Conventionally, Nozzo agent and Silastar agent have been frequently used as patches applied to the skin. In recent years, research has progressed in the field of plasters for e-tubes, and dramatic improvements have been made in terms of adhesion to the skin, resistance to perspiration (prevention of so-called dripping, sweat dripping), etc. In particular, regarding adhesive strength, in the past the adhesive strength was weak and it would peel off from the skin during use, so it was necessary to fix it with a glaze layer etc. when applying it to the skin, but now the adhesive strength is low. Products with improved performance and resistance to peeling during use are now on the market. However, the lint cloth or non-woven fabric conventionally used as the backing material for Notuzo agents does not have much elasticity, so when it is applied, it causes movement of the human skin, which is the layered body. , sometimes unable to keep up with the movements of the joints,
Occasionally, it would peel off from the skin. In order to solve this problem, a unidirectional stretch nonwoven fabric or knitted fabric was used. Q bulges are on the market.

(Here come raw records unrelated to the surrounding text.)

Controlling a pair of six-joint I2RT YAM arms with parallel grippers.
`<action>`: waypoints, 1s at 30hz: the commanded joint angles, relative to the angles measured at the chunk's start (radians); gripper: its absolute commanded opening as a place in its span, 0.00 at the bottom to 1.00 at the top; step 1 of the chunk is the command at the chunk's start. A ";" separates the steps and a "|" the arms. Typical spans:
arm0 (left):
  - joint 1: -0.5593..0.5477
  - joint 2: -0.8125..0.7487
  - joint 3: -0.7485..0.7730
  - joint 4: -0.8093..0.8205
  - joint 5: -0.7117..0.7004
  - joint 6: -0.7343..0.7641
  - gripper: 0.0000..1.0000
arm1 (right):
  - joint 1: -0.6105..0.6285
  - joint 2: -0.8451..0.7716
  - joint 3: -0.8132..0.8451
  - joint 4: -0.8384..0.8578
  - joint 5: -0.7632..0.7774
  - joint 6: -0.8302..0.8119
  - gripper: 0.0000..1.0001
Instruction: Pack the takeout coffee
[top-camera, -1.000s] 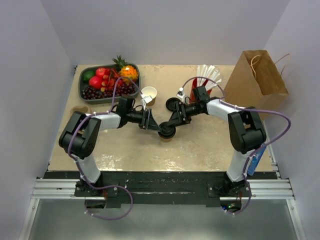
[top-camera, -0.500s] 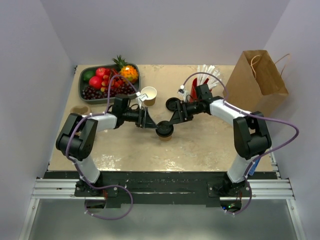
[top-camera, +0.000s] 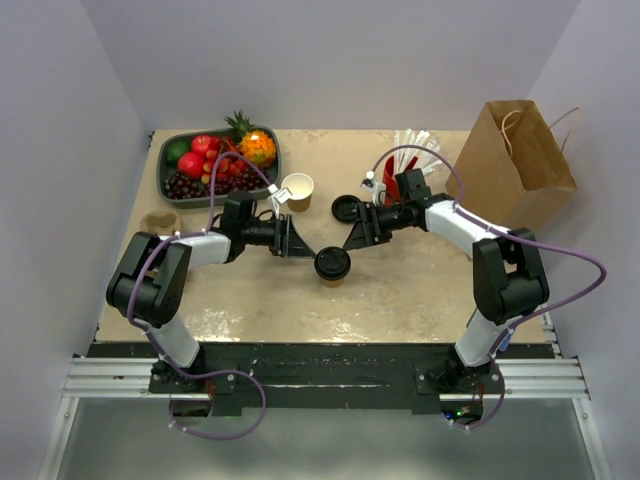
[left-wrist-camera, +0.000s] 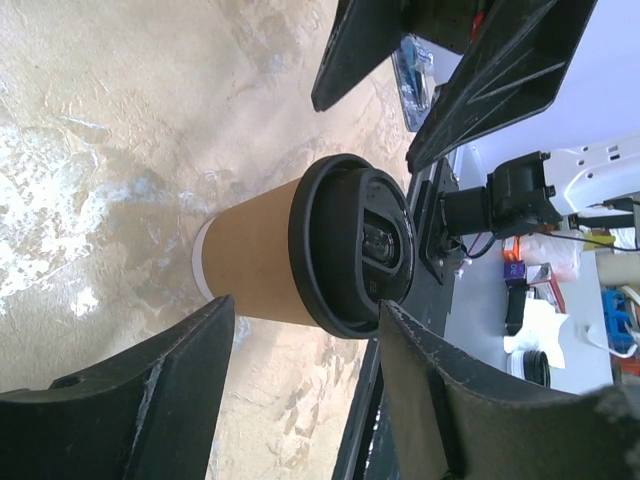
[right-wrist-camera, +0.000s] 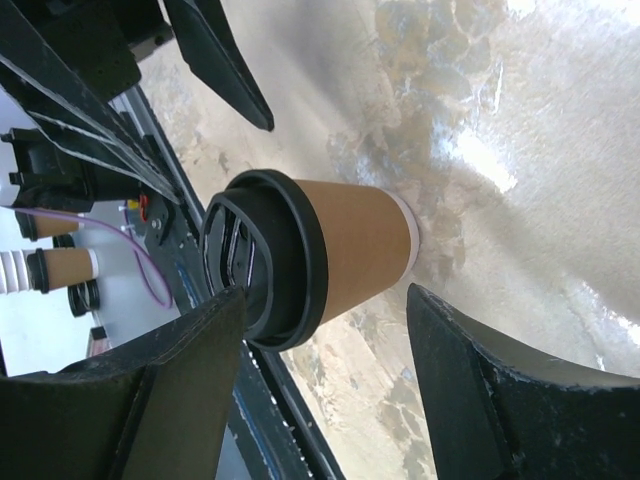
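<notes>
Takeout coffee (top-camera: 332, 266) stands lidded on the table (top-camera: 400, 290) between my left fingers (left-wrist-camera: 120, 400) and right fingers (right-wrist-camera: 120, 410), both sets released and apart from it.

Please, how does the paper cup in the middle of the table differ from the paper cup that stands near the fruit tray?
The lidded cup carries a round black lid, while the open cup has none and shows its pale inside. The lidded cup stands nearer the arm bases, in the middle of the table; the open cup stands farther back, close to the fruit tray. Both are upright paper cups.
</notes>
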 joint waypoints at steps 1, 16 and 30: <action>0.008 -0.039 0.004 -0.031 -0.031 0.022 0.63 | -0.001 -0.030 -0.014 -0.041 0.011 -0.040 0.67; 0.005 -0.006 -0.035 -0.007 -0.014 0.014 0.63 | -0.001 0.007 -0.054 -0.051 -0.018 -0.044 0.62; -0.006 0.033 -0.057 0.157 0.038 -0.106 0.63 | -0.013 -0.015 -0.061 -0.026 -0.158 -0.031 0.62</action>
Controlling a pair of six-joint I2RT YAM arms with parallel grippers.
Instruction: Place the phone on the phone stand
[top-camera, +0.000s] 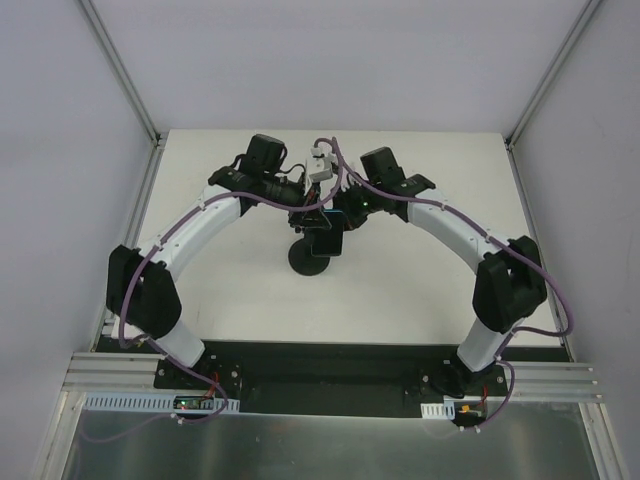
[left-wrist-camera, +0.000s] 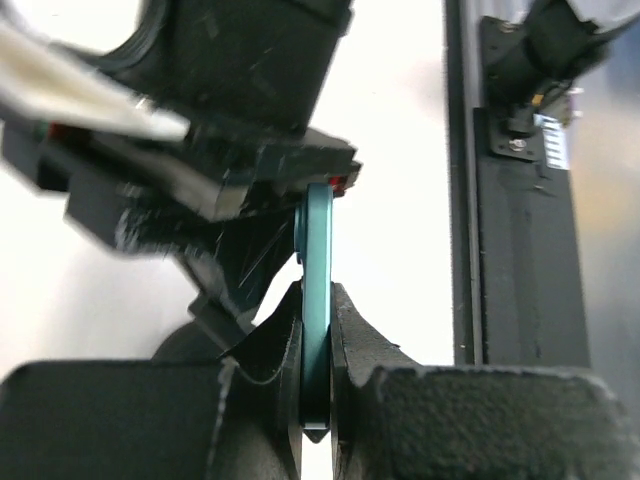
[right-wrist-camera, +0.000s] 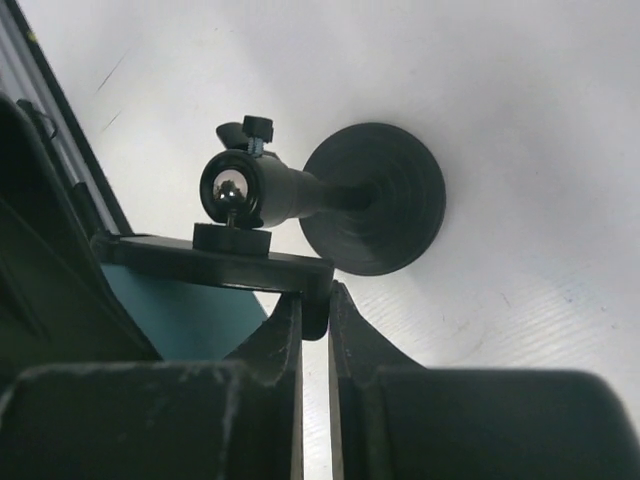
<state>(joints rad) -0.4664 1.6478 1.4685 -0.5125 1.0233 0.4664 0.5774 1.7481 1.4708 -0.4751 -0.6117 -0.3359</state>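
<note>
The phone (top-camera: 326, 241) has a dark face and a teal body and hangs over the middle of the table, right above the phone stand's round black base (top-camera: 308, 262). My left gripper (left-wrist-camera: 316, 296) is shut on the phone's thin teal edge (left-wrist-camera: 317, 240). My right gripper (right-wrist-camera: 315, 292) is shut on the hooked end of the phone stand's clamp head (right-wrist-camera: 220, 262). In the right wrist view the stand's disc base (right-wrist-camera: 385, 200) lies on the white table, and the phone's teal back (right-wrist-camera: 180, 310) rests against the clamp plate. In the top view the left gripper (top-camera: 300, 214) and right gripper (top-camera: 347, 212) meet over the stand.
The white table (top-camera: 420, 290) is walled in by grey panels at the left, back and right. A black mounting plate (top-camera: 330, 365) and aluminium rails run along the near edge, where the arm bases stand. Purple cables trail along both arms.
</note>
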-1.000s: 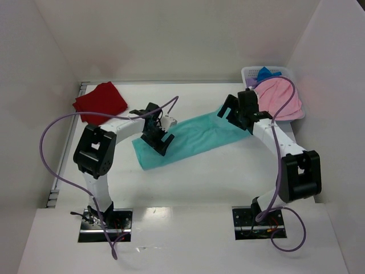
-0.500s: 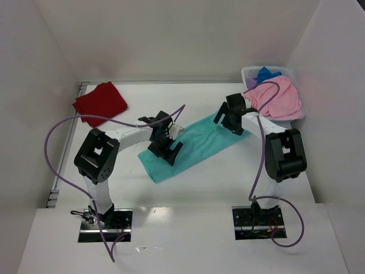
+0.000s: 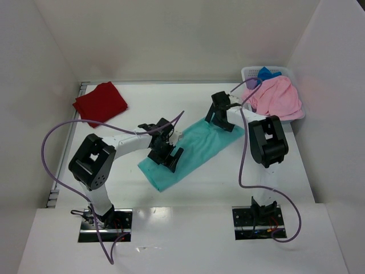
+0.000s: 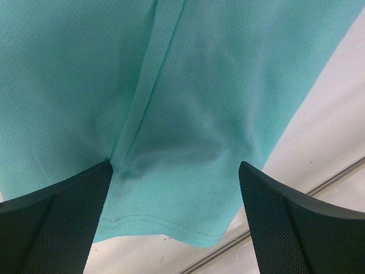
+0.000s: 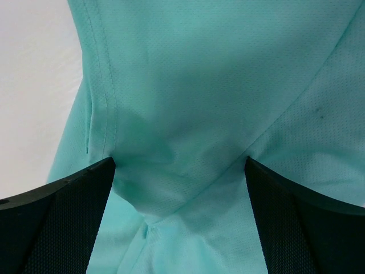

[Problem to be solved by the invention]

However, unidirectional stretch nonwoven fabrics or knitted fabrics only have elasticity in one direction, so when pasting them on joints, etc., the direction of stretch must be checked before use. If the affected area is spread vertically, there is the inconvenience that one piece cannot cover the affected area. In addition, it lacks the ability to follow the skin in directions that do not stretch and contract, and in severe cases may even separate from the skin.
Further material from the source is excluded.